▶ EXERCISE DESCRIPTION:
Report back every line from the entries below in which the word "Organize" occurs.

(Extracted records)

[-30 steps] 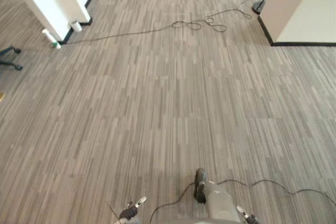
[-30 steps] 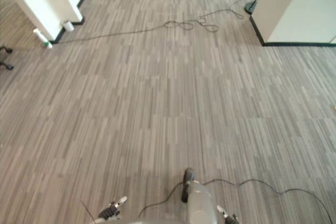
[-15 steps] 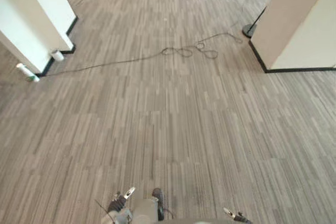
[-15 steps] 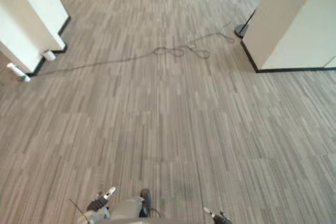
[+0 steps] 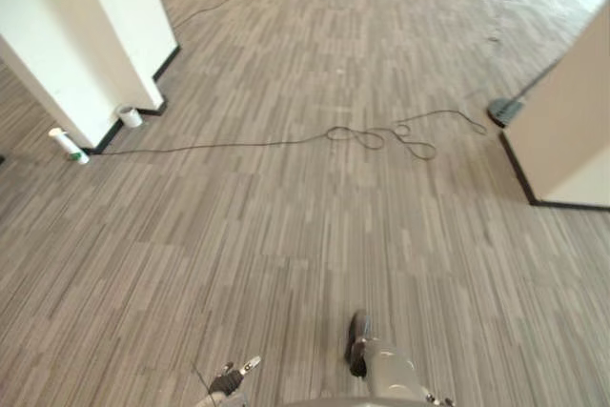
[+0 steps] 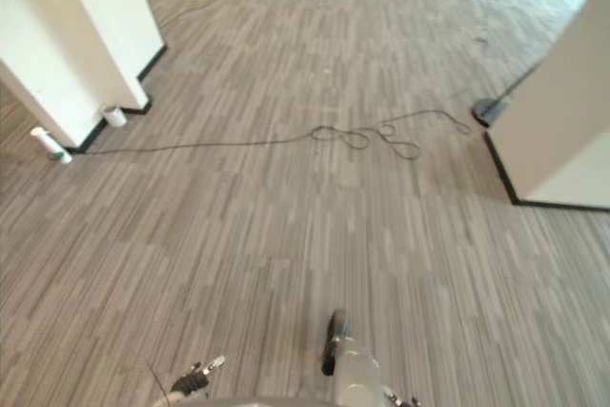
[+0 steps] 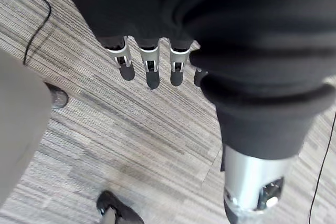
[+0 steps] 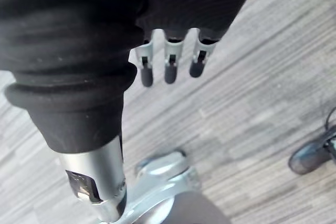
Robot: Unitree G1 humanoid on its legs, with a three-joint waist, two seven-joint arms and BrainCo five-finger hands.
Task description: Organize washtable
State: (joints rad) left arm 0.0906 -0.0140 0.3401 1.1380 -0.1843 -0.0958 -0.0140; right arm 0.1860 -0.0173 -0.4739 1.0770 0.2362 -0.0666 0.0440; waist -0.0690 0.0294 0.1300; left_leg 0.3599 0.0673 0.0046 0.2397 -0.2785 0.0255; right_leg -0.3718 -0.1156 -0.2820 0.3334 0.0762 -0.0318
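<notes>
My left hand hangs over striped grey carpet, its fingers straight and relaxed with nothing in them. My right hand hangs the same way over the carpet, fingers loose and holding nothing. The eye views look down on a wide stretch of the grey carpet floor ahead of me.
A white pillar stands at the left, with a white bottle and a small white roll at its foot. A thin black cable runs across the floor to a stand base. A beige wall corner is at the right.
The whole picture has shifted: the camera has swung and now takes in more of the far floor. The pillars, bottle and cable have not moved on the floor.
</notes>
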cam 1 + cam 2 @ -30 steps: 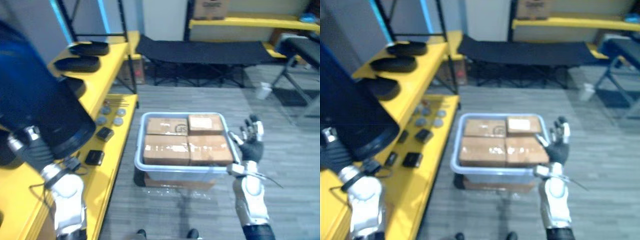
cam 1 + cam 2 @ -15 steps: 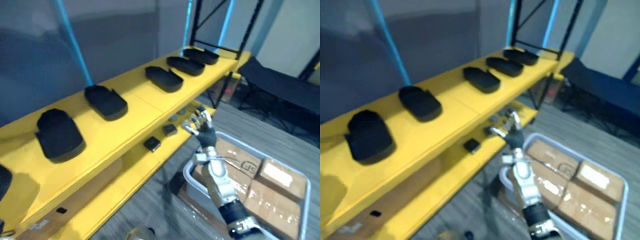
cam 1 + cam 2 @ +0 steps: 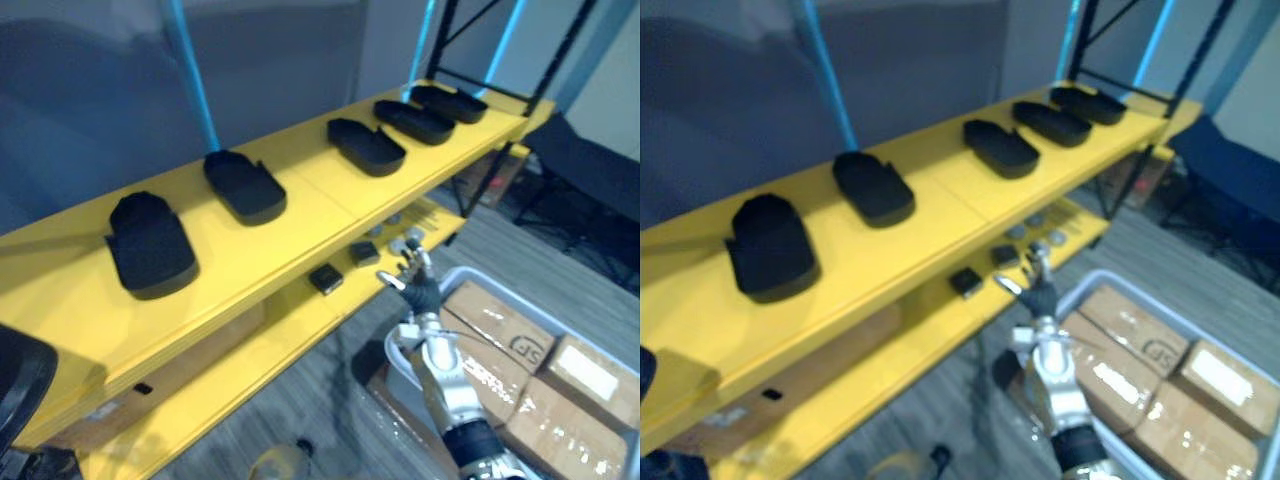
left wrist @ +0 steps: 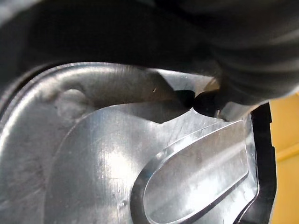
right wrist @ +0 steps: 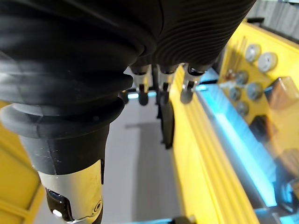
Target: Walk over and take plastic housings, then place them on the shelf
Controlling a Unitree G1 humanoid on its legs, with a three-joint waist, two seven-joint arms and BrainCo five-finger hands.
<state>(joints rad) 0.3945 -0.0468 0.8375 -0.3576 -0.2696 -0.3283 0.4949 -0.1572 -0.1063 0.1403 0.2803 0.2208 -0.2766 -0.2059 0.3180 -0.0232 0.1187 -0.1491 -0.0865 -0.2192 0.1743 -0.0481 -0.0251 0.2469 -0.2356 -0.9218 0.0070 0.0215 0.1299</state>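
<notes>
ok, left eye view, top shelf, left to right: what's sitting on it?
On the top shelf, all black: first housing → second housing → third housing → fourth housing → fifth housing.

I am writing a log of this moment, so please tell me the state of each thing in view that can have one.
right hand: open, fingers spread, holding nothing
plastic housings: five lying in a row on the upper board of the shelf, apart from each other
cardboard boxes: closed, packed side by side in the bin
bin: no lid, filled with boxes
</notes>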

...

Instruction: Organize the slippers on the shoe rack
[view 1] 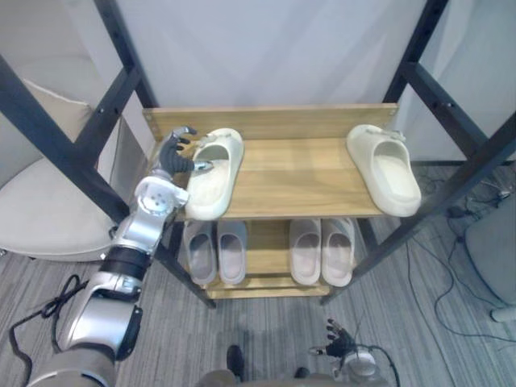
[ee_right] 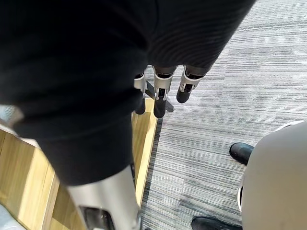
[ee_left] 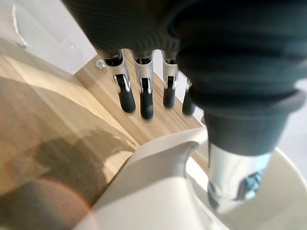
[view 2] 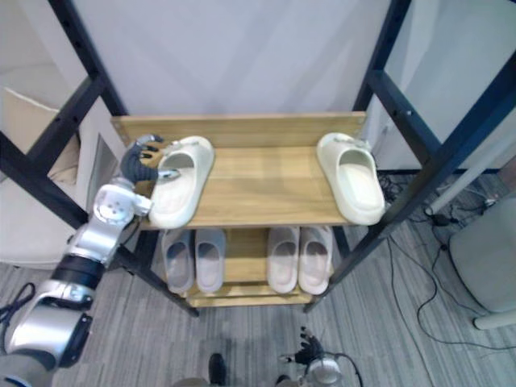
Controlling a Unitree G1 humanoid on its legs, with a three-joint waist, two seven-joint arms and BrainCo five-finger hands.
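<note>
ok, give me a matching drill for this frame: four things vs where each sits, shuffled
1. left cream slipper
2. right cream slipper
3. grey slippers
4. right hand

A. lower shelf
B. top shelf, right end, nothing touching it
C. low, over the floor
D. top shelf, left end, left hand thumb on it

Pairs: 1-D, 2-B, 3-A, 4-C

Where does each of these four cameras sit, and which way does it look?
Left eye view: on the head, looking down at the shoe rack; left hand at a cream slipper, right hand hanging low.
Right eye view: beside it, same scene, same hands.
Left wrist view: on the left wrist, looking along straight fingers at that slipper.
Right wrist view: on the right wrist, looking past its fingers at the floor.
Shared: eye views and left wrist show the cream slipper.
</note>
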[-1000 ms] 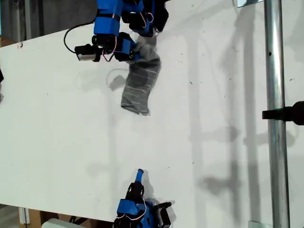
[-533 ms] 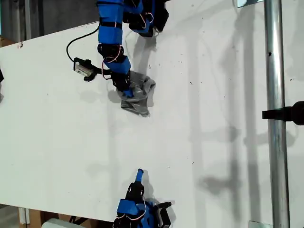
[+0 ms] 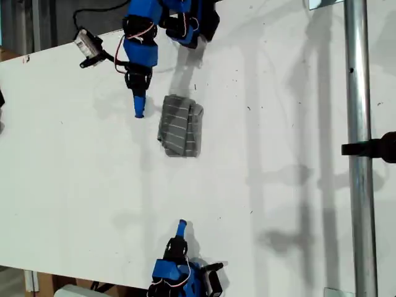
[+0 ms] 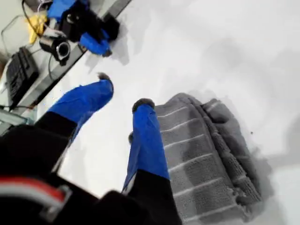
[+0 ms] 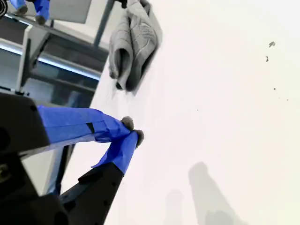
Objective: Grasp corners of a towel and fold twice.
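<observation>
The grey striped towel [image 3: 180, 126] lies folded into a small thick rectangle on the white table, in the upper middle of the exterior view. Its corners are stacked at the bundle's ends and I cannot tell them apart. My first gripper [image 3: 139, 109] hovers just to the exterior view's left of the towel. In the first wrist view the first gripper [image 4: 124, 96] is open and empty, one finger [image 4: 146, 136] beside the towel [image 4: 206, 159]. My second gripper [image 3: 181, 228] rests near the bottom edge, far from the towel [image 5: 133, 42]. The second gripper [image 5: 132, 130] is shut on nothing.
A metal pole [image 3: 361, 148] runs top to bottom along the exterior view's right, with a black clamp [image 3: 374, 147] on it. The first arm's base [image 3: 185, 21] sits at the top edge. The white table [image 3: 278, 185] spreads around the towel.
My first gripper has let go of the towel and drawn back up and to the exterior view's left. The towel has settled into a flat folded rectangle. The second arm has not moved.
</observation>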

▶ ANSWER FOR THE TASK:
Task description: Organize washtable
Instruction: Organize the slippers on the shoe rack

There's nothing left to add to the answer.